:: YOUR GOAL ::
Each record must reappear in the answer exactly as it is written.

:: Items from a data source ::
####################
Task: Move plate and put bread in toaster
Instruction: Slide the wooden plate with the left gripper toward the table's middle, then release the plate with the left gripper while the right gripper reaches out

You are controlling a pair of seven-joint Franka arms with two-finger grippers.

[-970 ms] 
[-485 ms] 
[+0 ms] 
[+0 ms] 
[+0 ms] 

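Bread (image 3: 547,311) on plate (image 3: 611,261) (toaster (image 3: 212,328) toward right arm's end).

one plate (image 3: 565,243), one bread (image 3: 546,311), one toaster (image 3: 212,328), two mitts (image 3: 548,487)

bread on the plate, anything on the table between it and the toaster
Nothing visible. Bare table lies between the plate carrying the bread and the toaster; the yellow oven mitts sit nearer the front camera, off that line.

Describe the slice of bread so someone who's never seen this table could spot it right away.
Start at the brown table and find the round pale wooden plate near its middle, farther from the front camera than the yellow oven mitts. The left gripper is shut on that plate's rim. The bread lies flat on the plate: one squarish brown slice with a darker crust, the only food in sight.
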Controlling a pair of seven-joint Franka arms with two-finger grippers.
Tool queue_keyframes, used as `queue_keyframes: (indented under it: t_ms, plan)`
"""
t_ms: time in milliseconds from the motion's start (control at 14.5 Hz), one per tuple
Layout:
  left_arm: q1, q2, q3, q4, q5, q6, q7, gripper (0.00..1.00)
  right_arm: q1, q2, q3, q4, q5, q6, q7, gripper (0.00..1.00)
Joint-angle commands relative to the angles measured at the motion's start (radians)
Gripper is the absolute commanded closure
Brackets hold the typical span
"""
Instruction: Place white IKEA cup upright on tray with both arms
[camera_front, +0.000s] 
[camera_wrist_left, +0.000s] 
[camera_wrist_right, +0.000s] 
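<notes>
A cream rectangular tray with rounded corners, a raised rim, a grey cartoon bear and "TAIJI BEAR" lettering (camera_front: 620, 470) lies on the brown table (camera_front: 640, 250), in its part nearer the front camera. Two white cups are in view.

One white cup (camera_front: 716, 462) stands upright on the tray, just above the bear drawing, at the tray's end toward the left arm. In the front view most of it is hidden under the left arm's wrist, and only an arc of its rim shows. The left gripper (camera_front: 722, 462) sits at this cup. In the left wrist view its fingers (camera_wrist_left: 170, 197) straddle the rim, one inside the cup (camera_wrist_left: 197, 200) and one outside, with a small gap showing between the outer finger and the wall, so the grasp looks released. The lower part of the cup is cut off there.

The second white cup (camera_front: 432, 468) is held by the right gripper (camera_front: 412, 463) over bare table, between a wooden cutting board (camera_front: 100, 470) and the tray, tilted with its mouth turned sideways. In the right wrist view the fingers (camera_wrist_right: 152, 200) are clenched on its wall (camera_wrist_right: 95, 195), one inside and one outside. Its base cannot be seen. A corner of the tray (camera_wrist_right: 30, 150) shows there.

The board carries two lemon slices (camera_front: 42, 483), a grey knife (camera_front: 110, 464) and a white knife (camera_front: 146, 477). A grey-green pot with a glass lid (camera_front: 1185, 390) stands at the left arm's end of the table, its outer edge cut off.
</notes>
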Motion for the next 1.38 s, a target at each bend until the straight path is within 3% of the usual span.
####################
:: ANSWER BELOW ::
Task: Move plate and put bread in toaster
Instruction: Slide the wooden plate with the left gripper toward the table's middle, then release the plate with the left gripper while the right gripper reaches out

You are controlling a pair of seven-joint Franka arms with two-finger grippers.

[-970 ms] 
[-485 ms] 
[+0 ms] 
[+0 ms] 
[+0 ms] 

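Bread (image 3: 547,311) on plate (image 3: 611,261) (toaster (image 3: 212,328) toward right arm's end).

one plate (image 3: 565,243), one bread (image 3: 546,311), one toaster (image 3: 212,328), two mitts (image 3: 548,487)

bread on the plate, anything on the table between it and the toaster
Nothing visible. Bare table lies between the plate carrying the bread and the toaster; the yellow oven mitts sit nearer the front camera, off that line.

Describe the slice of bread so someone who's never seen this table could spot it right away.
Start at the brown table and find the round pale wooden plate near its middle, farther from the front camera than the yellow oven mitts. The left gripper is shut on that plate's rim. The bread lies flat on the plate: one squarish brown slice with a darker crust, the only food in sight.
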Controlling a pair of seven-joint Franka arms with two-finger grippers.
Tool queue_keyframes, used as `queue_keyframes: (indented under it: t_ms, plan)`
"""
t_ms: time in milliseconds from the motion's start (control at 14.5 Hz), one per tuple
Layout:
  left_arm: q1, q2, q3, q4, q5, q6, q7, gripper (0.00..1.00)
  right_arm: q1, q2, q3, q4, q5, q6, q7, gripper (0.00..1.00)
Joint-angle commands relative to the angles measured at the motion's start (radians)
Gripper is the absolute commanded closure
Brackets hold the typical span
"""
Instruction: Place white IKEA cup upright on tray with both arms
[camera_front, +0.000s] 
[camera_wrist_left, +0.000s] 
[camera_wrist_right, +0.000s] 
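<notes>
A cream rectangular tray with rounded corners, a raised rim, a grey cartoon bear and "TAIJI BEAR" lettering (camera_front: 620, 470) lies on the brown table (camera_front: 640, 250), in its part nearer the front camera. Two white cups are in view.

One white cup (camera_front: 716, 462) stands upright on the tray, just above the bear drawing, at the tray's end toward the left arm. In the front view most of it is hidden under the left arm's wrist, and only an arc of its rim shows. The left gripper (camera_front: 722, 462) sits at this cup. In the left wrist view its fingers (camera_wrist_left: 170, 197) straddle the rim, one inside the cup (camera_wrist_left: 197, 200) and one outside, with a small gap showing between the outer finger and the wall, so the grasp looks released. The lower part of the cup is cut off there.

The second white cup (camera_front: 432, 468) is held by the right gripper (camera_front: 412, 463) over bare table, between a wooden cutting board (camera_front: 100, 470) and the tray, tilted with its mouth turned sideways. In the right wrist view the fingers (camera_wrist_right: 152, 200) are clenched on its wall (camera_wrist_right: 95, 195), one inside and one outside. Its base cannot be seen. A corner of the tray (camera_wrist_right: 30, 150) shows there.

The board carries two lemon slices (camera_front: 42, 483), a grey knife (camera_front: 110, 464) and a white knife (camera_front: 146, 477). A grey-green pot with a glass lid (camera_front: 1185, 390) stands at the left arm's end of the table, its outer edge cut off.
</notes>
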Motion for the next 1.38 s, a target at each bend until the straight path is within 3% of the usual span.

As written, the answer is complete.